EXERCISE AIM:
From the data below, copy exactly the lines that lie between the one holding "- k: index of" and the one holding "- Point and", including both, and nothing more.
=== SUPPLIED MATERIAL ===
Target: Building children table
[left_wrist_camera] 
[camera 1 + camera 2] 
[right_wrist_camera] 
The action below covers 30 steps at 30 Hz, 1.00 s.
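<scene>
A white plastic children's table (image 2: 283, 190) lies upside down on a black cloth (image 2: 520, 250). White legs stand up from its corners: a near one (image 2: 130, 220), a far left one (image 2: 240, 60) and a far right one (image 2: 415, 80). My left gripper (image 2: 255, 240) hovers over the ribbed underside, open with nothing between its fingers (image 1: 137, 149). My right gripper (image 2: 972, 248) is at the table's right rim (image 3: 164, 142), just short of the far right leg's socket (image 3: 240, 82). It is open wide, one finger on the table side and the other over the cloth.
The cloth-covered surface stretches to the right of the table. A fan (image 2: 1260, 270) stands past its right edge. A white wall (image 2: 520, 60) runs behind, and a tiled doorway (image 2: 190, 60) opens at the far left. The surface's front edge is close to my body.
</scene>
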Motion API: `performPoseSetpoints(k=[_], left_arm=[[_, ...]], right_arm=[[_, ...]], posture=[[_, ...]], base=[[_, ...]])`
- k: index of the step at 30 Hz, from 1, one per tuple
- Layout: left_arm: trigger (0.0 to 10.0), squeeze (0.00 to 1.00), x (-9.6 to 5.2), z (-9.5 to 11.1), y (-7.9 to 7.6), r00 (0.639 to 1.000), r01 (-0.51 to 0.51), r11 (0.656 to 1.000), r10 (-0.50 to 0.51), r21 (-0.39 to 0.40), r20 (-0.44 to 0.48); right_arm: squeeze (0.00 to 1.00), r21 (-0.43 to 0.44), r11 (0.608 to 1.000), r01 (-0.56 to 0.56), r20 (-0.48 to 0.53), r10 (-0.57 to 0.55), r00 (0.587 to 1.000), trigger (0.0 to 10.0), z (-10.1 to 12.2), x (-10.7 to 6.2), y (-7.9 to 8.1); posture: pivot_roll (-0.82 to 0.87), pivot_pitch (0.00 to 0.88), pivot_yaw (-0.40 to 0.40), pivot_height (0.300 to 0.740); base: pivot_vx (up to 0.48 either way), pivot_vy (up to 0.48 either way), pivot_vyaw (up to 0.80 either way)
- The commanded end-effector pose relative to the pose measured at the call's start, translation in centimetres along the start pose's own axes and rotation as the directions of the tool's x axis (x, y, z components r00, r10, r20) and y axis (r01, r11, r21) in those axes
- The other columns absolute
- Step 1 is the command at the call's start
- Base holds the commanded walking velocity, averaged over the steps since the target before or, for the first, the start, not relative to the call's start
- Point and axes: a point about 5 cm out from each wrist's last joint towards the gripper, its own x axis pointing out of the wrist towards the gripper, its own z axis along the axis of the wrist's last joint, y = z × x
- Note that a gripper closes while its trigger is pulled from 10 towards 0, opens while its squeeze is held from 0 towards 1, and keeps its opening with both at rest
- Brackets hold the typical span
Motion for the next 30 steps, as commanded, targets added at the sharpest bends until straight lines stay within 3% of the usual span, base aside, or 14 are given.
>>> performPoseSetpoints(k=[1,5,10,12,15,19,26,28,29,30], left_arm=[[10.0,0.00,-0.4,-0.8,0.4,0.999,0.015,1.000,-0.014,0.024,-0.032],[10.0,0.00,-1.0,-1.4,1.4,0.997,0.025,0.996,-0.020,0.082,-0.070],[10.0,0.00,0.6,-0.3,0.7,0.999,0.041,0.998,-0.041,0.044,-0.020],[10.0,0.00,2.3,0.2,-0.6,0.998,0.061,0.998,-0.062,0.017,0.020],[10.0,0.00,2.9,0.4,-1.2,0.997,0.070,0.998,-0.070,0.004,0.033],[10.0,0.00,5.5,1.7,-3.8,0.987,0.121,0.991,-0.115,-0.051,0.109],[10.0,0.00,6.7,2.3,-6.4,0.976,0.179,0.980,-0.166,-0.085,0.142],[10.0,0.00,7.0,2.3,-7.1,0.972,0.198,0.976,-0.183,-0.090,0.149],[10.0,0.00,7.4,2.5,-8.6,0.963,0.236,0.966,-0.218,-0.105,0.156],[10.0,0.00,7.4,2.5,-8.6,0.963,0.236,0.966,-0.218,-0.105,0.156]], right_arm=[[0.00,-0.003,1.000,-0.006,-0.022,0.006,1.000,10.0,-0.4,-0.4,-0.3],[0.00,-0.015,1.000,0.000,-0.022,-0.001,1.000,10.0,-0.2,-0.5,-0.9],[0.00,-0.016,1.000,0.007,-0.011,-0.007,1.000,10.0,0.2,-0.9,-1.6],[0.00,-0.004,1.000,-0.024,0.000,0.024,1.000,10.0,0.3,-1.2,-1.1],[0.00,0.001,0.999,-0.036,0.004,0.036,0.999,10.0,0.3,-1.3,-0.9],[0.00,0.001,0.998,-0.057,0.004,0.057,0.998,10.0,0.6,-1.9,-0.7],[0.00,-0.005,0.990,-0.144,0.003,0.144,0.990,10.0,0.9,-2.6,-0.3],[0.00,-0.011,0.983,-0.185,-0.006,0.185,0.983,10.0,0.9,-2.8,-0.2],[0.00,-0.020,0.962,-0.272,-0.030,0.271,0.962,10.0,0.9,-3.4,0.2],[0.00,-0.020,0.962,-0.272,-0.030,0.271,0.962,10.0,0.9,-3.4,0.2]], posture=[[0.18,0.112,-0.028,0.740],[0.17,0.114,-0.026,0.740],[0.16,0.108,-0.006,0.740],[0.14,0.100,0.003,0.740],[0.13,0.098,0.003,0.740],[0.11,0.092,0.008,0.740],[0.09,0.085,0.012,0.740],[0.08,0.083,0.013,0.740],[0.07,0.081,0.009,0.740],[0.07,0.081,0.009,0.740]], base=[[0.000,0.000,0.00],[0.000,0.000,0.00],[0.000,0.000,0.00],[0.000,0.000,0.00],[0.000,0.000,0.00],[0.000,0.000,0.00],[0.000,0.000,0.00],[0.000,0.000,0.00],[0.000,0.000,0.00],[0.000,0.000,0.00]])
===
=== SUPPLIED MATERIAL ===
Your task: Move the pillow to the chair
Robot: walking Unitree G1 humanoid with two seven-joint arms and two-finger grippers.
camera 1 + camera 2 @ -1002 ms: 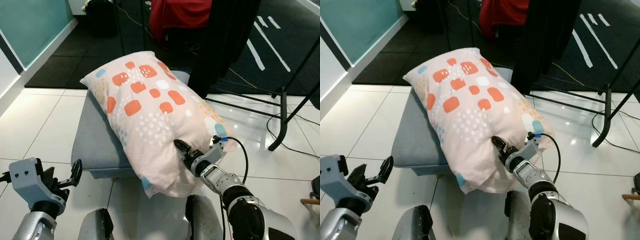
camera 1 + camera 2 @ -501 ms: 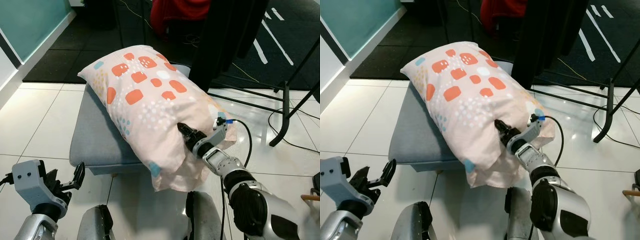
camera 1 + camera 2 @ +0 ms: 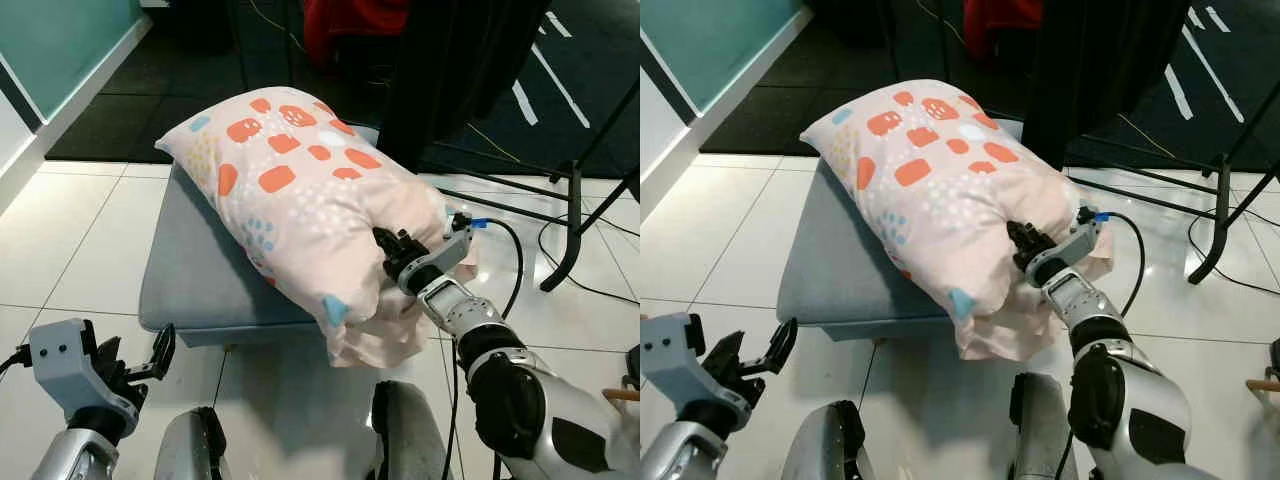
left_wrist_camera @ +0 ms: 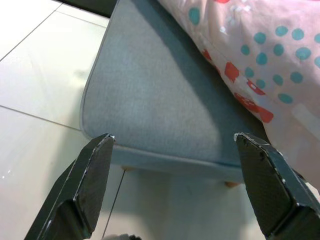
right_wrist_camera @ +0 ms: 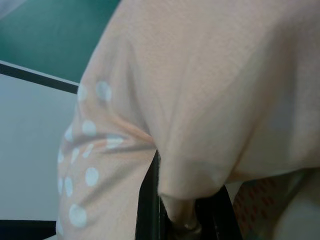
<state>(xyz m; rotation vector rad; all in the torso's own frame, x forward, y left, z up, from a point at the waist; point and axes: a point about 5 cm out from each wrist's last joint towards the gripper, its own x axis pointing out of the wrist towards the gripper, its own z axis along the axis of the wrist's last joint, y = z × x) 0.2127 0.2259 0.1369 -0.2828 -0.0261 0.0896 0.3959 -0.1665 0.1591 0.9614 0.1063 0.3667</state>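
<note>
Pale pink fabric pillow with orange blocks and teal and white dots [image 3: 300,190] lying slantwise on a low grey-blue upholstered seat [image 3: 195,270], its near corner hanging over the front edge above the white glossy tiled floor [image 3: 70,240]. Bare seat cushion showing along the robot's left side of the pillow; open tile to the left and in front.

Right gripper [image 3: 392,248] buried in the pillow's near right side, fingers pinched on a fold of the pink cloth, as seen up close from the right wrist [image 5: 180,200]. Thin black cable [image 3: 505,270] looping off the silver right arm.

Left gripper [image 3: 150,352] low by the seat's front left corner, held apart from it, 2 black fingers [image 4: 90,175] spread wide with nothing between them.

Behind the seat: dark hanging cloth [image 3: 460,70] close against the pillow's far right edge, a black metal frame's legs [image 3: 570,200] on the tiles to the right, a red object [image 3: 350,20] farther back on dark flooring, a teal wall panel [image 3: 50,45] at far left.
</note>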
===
SOLVED PROBLEM:
- k: index of the step at 30 Hz, from 1, one per tuple
- Layout: left_arm: trigger (0.0 to 10.0), squeeze (0.00 to 1.00), x (-9.6 to 5.2), z (-9.5 to 11.1), y (-7.9 to 7.6), r00 (0.639 to 1.000), r01 (-0.51 to 0.51), r11 (0.656 to 1.000), r10 (-0.50 to 0.51), r21 (-0.39 to 0.40), r20 (-0.44 to 0.48); right_arm: squeeze (0.00 to 1.00), r21 (-0.43 to 0.44), r11 (0.608 to 1.000), r01 (-0.56 to 0.56), r20 (-0.48 to 0.53), r10 (-0.57 to 0.55), r00 (0.587 to 1.000), trigger (0.0 to 10.0), z (-10.1 to 12.2), x (-10.7 to 6.2), y (-7.9 to 8.1); posture: pivot_roll (-0.82 to 0.87), pivot_pitch (0.00 to 0.88), pivot_yaw (-0.40 to 0.40), pivot_height (0.300 to 0.740); base: pivot_vx (up to 0.48 either way), pivot_vy (up to 0.48 either way), pivot_vyaw (up to 0.80 either way)
- The commanded end-effector pose relative to the pose measured at the call's start, translation in centimetres along the start pose's own axes and rotation as the directions of the tool's x axis (x, y, z components r00, r10, r20) and y axis (r01, r11, r21) in those axes
- The other columns absolute
- Step 1 is the command at the call's start
- Base holds the commanded walking velocity, averaged over the steps since the target before or, for the first, the start, not relative to the call's start
- Point and axes: a point about 5 cm out from each wrist's last joint towards the gripper, its own x axis pointing out of the wrist towards the gripper, its own z axis along the axis of the wrist's last joint, y = z × x

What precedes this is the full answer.